> **What is expected**
Drop the pictures and restate the rest of the listing word for word.

> **Given material**
[Start of Attachment]
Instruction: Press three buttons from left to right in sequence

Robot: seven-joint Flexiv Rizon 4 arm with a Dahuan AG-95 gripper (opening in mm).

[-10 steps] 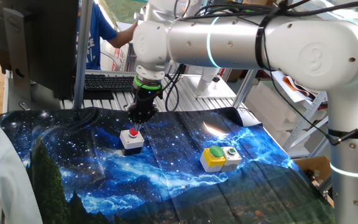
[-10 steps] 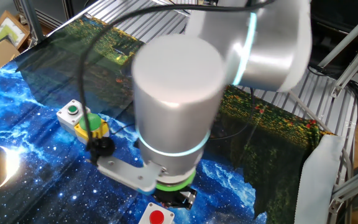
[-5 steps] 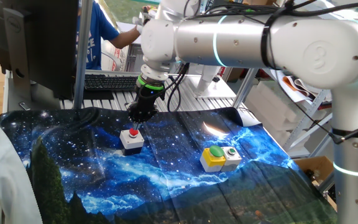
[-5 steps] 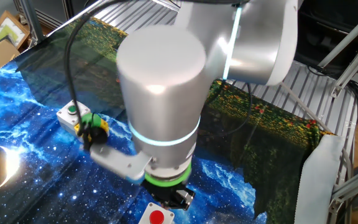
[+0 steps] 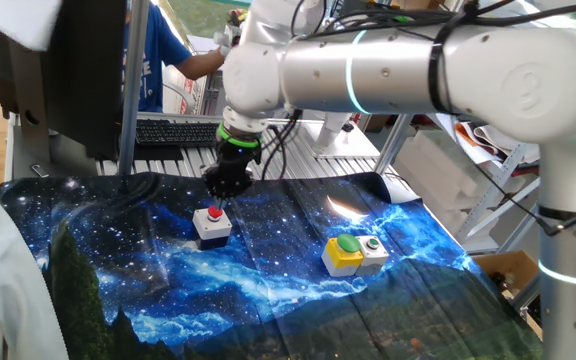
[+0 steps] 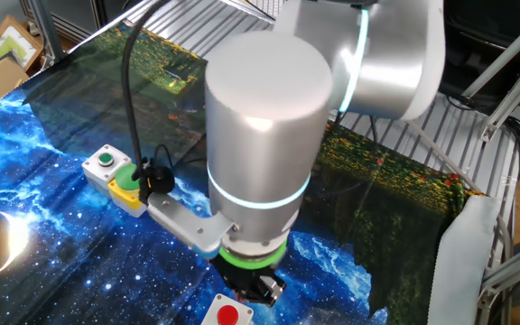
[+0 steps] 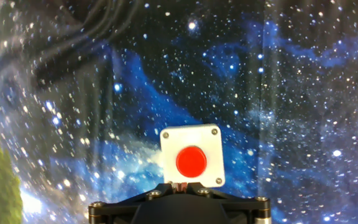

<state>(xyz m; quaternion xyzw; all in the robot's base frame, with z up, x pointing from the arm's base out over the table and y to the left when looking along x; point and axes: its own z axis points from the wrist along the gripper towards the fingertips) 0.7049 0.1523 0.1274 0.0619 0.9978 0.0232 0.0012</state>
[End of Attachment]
> **Exercise result**
Instruction: Press three buttons from left to right in sequence

Robot: seven-joint Flexiv Rizon 4 arm with a Dahuan AG-95 gripper (opening in mm).

[-10 steps] 
[-10 steps] 
[-5 steps] 
[-5 steps] 
[+0 steps] 
[+0 steps] 
[+0 steps] 

<state>(xyz m; quaternion xyzw; all in the robot's base frame, with z up, x pointing from the arm's base out over the table and y to the left when looking along x; point and axes: its own z axis points from the wrist along the gripper towards the fingertips) 0.7049 0.1523 0.1274 0.0619 0.9978 0.0232 0.0012</state>

Nothing further is needed for this exercise.